Stanford HAI's structure includes more than 200 affiliated Stanford faculty across departments, with senior research-program leaders across the institute's principal research lines.

Funding and backers

Stanford HAI's capital structure is the academic-research-institute model funded through Stanford University institutional support, federal research grants, corporate-sponsorship support, and individual donor contributions. The institute's launch was supported by a $1 billion fundraising goal, with the institute building endowment-and-gift support through the launch period.

Federal research grants from NSF, DARPA, NIH, and other agencies provide research-program-specific funding. Corporate-sponsorship partners include senior Silicon Valley AI companies and other industry partners; specific sponsor lists vary by research program and research center.

The CRFM specifically operates with research-grant support from federal agencies and from corporate-sponsorship partners, with the academic-research-institute model providing substantially more long-horizon research capability than commercial-revenue-driven research organizations.

Industry position

Stanford HAI / CRFM occupies a structurally distinctive position in the global AI research landscape. The combination of the Stanford academic affiliation, the interdisciplinary research integration, the senior faculty cohort, the Silicon Valley engagement, and the research outputs (Alpaca, HELM, foundation-models paper, AI Index, Marin) produces a profile that no other academic AI research institute matches at the same combination of attributes.

Industry coverage has frequently characterized Stanford HAI as the principal academic AI research institute globally, with the institute's role in shaping the foundation-model research framing and the AI policy discussion as particularly influential. CRFM is regularly cited as the principal academic foundation-model research center.

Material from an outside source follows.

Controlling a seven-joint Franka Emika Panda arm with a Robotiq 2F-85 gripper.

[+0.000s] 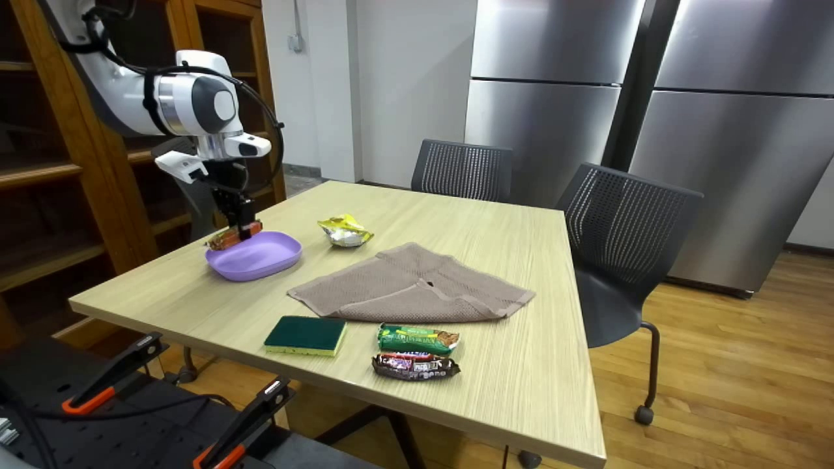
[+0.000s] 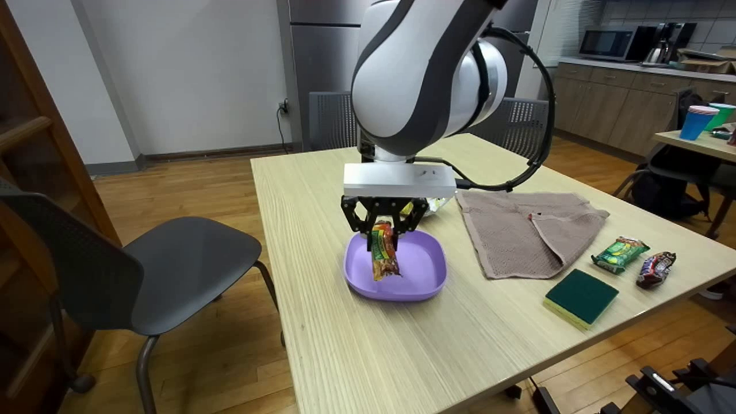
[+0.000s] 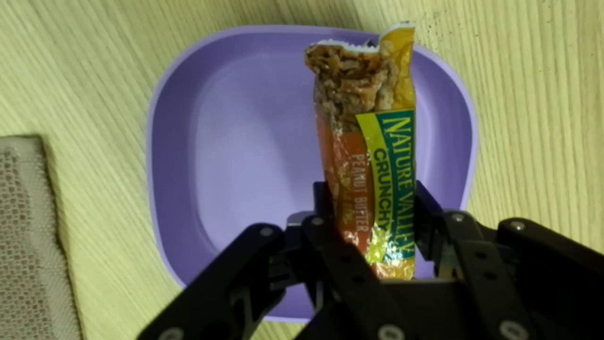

Strategic risks include intensifying competition for AI research talent from commercial AI labs operating in Silicon Valley, the potential for capability gaps relative to commercial frontier labs as base-model frontiers continue to scale, and the broader academic-funding environment for AI research. Strategic strengths include the Stanford academic prestige, the senior-faculty depth, the Silicon Valley engagement, the research-output legacy, and the AI policy positioning.

Competitive landscape

Stanford HAI / CRFM collaborates with and complements rather than directly competes with most other AI organizations:

Outlook

Several open questions affect Stanford HAI / CRFM's trajectory in 2026 and 2027:

  • The continued evolution of the research portfolio across foundation-model research, AI for application domains, AI policy, and AI evaluation.
  • HELM successor releases and continued expansion of the foundation-model evaluation framework.
  • Continued Marin and Levanter open foundation-model training infrastructure development.
  • Senior research-talent recruitment and retention against commercial AI labs operating in Silicon Valley.
  • The institute's role in shaping US and international AI policy, particularly around AI evaluation, AI safety, and AI in regulated domains.
  • The continued research-and-policy contribution to the AI Index annual report.
  • The evolution of Stanford HAI's broader research-community-and-policy engagement as the AI ecosystem continues to mature.